On remand, PSKS filed a second amended complaint alleging that independent retailers were involved in the enforcement of Leegin's RPM policy. Specifically, it alleged that at a meeting, more than one hundred of Leegin's most successful retailers had reached a consensus regarding special occasion discounts and enticements and that that consensus was then adopted and announced as company policy by Leegin's president, Jerry Kohl. It further alleged that Leegin was the hub in a hub-and-spoke conspiracy, because it would intervene to resolve pricing disputes between and among competing Brighton retailers. At the same time, PSKS alleged that Leegin is “the largest single retailer of Brighton products.”

PSKS finally claimed that Leegin, acting at the retail level, agreed with other retailers on the price at which Brighton goods would be sold to consumers. It therefore alleged that Leegin was involved in a horizontal price-fixing conspiracy. PSKS did not allege that retailers were the “source” of the RPM policy or that Leegin established the policy at retailers' behest. Nor did it allege any agreement among retailers or between Leegin and competing manufacturers. The second amended complaint alleged four anticompetitive effects: (1) that consumers were made to pay an artificially high price for Brighton products; (2) that consumers were “deprived of free and open competition in the purchase of Brighton-brand products”; (3) that PSKS was hindered in its efforts to buy “competing products”; and (4) that consumers were “forced” to pay artificially high and anticompetitive prices for Brighton products.

PSKS also urged that the rule of reason is inapplicable to Leegin's conduct, because Leegin is a dual distributor. PSKS consistently alleged that RPM arrangements must be analyzed differently in dual distribution settings from how they are analyzed in the more common instance in which the manufacturer does not participate at the retail level.

PSKS alleged the relevant product markets as: (1) the “retail market for Brighton's women's accessories” and (2) the “wholesale sale of brand-name women's accessories to independent retailers.” It additionally claimed that Leegin had market power based on its “highly differentiated products,” its large showroom at the Dallas trade show, and its alleged position as the largest among an unspecified number of manufacturers in the proposed wholesale market.
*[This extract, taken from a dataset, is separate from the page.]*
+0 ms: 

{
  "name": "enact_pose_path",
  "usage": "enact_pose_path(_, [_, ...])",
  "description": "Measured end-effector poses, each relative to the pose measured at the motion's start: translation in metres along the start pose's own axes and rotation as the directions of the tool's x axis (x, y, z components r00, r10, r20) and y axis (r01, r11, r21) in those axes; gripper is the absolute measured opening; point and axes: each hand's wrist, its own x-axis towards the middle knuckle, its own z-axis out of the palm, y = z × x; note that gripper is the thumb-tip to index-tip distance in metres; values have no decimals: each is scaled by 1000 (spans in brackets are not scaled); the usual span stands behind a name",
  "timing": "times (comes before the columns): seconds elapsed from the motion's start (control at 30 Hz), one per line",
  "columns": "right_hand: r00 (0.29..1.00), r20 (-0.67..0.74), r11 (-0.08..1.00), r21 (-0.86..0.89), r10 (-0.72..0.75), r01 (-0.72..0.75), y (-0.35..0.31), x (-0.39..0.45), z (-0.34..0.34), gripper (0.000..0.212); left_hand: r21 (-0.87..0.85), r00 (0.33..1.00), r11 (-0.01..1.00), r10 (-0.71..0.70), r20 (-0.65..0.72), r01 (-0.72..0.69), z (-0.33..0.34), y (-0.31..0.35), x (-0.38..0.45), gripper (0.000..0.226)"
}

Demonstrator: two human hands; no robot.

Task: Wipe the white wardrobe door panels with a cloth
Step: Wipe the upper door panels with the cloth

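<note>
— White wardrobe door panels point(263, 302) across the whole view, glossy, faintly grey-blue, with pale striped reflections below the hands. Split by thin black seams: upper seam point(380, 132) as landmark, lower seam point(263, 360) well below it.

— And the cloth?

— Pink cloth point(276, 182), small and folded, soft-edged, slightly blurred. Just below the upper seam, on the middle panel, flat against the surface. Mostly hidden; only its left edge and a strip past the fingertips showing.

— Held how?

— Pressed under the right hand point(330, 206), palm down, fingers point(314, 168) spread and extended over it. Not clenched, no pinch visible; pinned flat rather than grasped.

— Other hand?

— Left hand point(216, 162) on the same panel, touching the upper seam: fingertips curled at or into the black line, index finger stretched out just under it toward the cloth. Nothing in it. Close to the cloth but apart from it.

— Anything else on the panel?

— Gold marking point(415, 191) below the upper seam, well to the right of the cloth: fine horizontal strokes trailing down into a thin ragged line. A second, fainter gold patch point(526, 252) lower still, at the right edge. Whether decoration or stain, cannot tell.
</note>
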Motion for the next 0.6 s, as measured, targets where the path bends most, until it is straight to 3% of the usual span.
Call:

The district court dismissed PSKS's second amended complaint, holding that it had failed to plead a plausible relevant market as required under the rule of reason; that its new horizontal restraint allegations were barred by the mandate rule; and that the horizontal claims failed as a matter of law, even if they were not barred. The court did not accept the “retail market for Brighton's women's accessories” as the relevant market, because that definition ignored the innumerable other brands that are “reasonably interchangeable in use” with Brighton products. It rejected Brighton's attempt to define Brighton as a single-brand market and held that PSKS had failed to plead a unique submarket for Brighton goods, because it had failed to first plead a “tenable dominant market.” The court also refused PSKS's second proposed market definition, which consisted of four characteristics: wholesale sale; brand-name; women's accessories; and independent retailers.

II.

We review a dismissal under rule 12(b)(6) de novo. Apani Sw., Inc. v. Coca-Cola Enters., Inc., 300 F.3d 620, 624 (5th Cir.2002) . “To survive a motion to dismiss, a complaint must contain sufficient factual matter, accepted as true, to state a claim to relief that is plausible on its face.” Ashcroft v. Iqbal, --- U.S. ----, 129 S.Ct. 1937, 1949, 173 L.Ed.2d 868 (2009) (quotations omitted). The complaint need not...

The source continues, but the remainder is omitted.